Version 0.20
Breaking changes
Change default join
behavior with regard to null values
Previously, null values in the join key were considered a value like any other value. This meant that null values in the left frame would be joined with null values in the right frame. This is expensive and does not match default behavior in SQL.
Default behavior has now been changed to ignore null values in the join key. The previous behavior
can be retained by setting join_nulls=True
.
Example
Before:
>>> df1 = pl.DataFrame({"a": [1, 2, None], "b": [4, 4, 4]})
>>> df2 = pl.DataFrame({"a": [None, 2, 3], "c": [5, 5, 5]})
>>> df1.join(df2, on="a", how="inner")
shape: (2, 3)
┌──────┬─────┬─────┐
│ a ┆ b ┆ c │
│ --- ┆ --- ┆ --- │
│ i64 ┆ i64 ┆ i64 │
╞══════╪═════╪═════╡
│ null ┆ 4 ┆ 5 │
│ 2 ┆ 4 ┆ 5 │
└──────┴─────┴─────┘
After:
>>> df1.join(df2, on="a", how="inner")
shape: (1, 3)
┌─────┬─────┬─────┐
│ a ┆ b ┆ c │
│ --- ┆ --- ┆ --- │
│ i64 ┆ i64 ┆ i64 │
╞═════╪═════╪═════╡
│ 2 ┆ 4 ┆ 5 │
└─────┴─────┴─────┘
>>> df1.join(df2, on="a", how="inner", join_nulls=True) # Keeps previous behavior
shape: (2, 3)
┌──────┬─────┬─────┐
│ a ┆ b ┆ c │
│ --- ┆ --- ┆ --- │
│ i64 ┆ i64 ┆ i64 │
╞══════╪═════╪═════╡
│ null ┆ 4 ┆ 5 │
│ 2 ┆ 4 ┆ 5 │
└──────┴─────┴─────┘
Preserve left and right join keys in outer joins
Previously, the result of an outer join did not contain the join keys of the left and right frames. Rather, it contained a coalesced version of the left key and right key. This loses information and does not conform to default SQL behavior.

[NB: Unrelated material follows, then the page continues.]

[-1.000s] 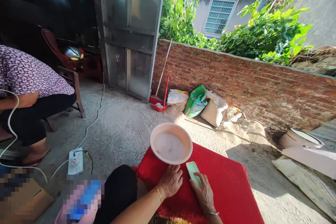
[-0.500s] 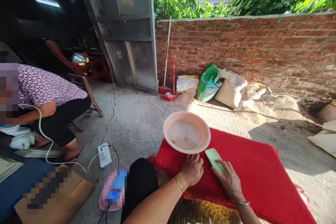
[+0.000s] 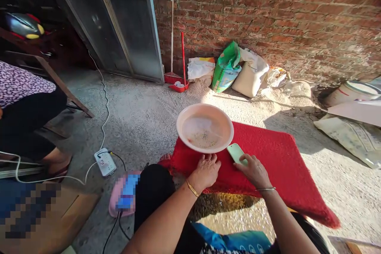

The behavior has been changed to include the original join keys. Name clashes are solved by
appending a suffix (_right
by default) to the right join key name. The previous behavior can be
retained by setting how="outer_coalesce"
.
Example
Before:
>>> df1 = pl.DataFrame({"L1": ["a", "b", "c"], "L2": [1, 2, 3]})
>>> df2 = pl.DataFrame({"L1": ["a", "c", "d"], "R2": [7, 8, 9]})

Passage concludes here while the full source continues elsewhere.